Je l’avais bien dit. Dès le premier du mois. Du mois de juin. Parce que je le savais que nous ne déménagerions pas avant le mois de juillet même si j’avais un tout petit rikiki d’espoir à peine visible même avec une loupe très grossissante. Je l’avais bien dit car de toute façon, dès le départ, cette femme, de la banque, je ne l’ai pas sentie compétente. Je l’ai même repérée comme un peu idiote en plus de ne pas être à la hauteur. Du coup, on peut juste prier pour que ça fasse dans les vingt prochains jours. Au maximum. Au-delà, ça serait franchement indécent pour les vendeurs si nous n’avions toujours pas signé l’acte authentique.

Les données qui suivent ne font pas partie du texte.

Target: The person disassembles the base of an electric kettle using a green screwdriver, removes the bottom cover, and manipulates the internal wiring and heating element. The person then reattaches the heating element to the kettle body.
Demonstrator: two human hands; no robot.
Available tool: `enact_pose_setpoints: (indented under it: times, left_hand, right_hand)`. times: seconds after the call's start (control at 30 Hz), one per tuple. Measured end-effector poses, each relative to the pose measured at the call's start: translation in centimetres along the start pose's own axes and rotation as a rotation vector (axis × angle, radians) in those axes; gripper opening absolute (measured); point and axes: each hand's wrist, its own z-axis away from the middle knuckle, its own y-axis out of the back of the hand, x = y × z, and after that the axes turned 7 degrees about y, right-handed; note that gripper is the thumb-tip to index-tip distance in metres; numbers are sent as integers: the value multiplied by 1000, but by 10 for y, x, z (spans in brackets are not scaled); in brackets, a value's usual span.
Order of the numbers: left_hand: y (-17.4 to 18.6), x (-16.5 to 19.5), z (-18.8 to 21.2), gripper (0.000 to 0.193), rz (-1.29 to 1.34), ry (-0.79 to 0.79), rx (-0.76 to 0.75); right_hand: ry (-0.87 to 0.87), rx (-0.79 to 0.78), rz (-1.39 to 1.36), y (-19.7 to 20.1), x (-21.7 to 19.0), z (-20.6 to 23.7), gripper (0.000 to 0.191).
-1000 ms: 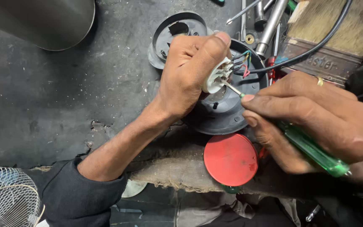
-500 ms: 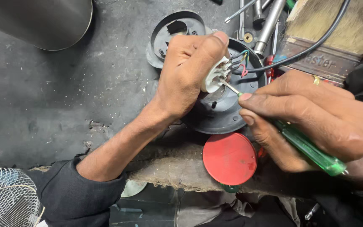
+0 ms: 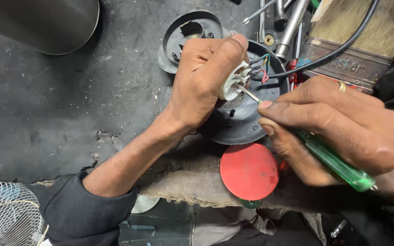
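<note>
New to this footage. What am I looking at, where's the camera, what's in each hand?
There is no machine here: a person works with two bare hands, filmed by one camera worn on the head, looking down at a dark, scuffed workbench. The left hand grips a small white switch part with coloured wires coming off it. The right hand holds a green-handled screwdriver, its metal tip at that white part. Under the hands lies a round grey plastic housing. Nearby are a red disc, a wide paintbrush, a black cable, a metal pot and a white wire fan guard.
</note>
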Motion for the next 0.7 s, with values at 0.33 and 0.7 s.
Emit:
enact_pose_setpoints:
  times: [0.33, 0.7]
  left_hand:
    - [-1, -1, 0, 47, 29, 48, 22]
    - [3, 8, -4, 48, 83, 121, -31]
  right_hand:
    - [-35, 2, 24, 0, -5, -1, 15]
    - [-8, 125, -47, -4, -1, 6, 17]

En tout cas, en ce lundi, le dernier avant mes deux prochaines semaines de vacances, je suis en attente d’informations, de nouvelles que je souhaite non seulement les plus fraîches possibles mais aussi et surtout, les plus positives possibles. Sinon, je n’en veux pas. Je ne veux rien savoir. Pas aujourd’hui. J’ai juste envie de profiter pleinement de cette dernière demi-journée de week-end sans penser à tous ces problèmes envahissants. Déjà que la nuit… Alors, si en plus, au moment de la sieste, non, ça ne va pas. Ça ne va plus du tout. Et je vous préviens, moi, quand ça ne va plus du tout, je n’ai pas beaucoup de moyens de le montrer : juste trois.

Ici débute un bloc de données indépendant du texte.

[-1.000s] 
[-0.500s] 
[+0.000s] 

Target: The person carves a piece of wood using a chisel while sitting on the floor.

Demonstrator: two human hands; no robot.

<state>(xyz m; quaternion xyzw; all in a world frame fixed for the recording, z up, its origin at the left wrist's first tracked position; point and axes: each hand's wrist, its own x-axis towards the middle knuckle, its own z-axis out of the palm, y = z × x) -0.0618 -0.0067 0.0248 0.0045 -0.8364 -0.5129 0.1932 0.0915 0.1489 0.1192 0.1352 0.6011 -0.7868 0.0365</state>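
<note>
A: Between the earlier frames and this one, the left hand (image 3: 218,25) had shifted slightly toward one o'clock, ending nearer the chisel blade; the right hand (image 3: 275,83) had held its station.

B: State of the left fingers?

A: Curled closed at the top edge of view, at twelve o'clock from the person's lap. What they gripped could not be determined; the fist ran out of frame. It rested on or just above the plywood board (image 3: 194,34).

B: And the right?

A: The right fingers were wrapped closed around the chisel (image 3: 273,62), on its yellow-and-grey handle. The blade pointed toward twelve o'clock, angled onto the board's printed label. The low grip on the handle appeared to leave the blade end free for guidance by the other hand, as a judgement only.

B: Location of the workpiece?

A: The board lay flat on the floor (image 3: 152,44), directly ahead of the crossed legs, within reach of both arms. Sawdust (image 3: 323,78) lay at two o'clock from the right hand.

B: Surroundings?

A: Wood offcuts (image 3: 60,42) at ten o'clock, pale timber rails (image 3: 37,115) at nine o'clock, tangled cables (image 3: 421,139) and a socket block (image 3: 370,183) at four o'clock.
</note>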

Le premier : je râle pire que le président et je peux aller jusqu’à me mettre en boule. Faire une grosse colère. Une grosse colère nerveuse avec tout et tout. Le deuxième, c’est que je suis triste, je me renferme et je m’isole. Tu parles d’un plaisir pour ceux qui sont autour de moi. Et le troisième, c’est simple : je m’endors en pleine journée. Un peu comme si je faisais l’autruche mais l’autruche croisée avec un ours : j’hiberne pendant quelques dizaines de minutes ou quelques heures en gardant la tête bien dans le sol pour ne plus voir la réalité en face. Et je ne laisse dépasser que mon derrière. Hop, ni vu ni connu. En tout cas, je l’avais bien dit, le premier juin.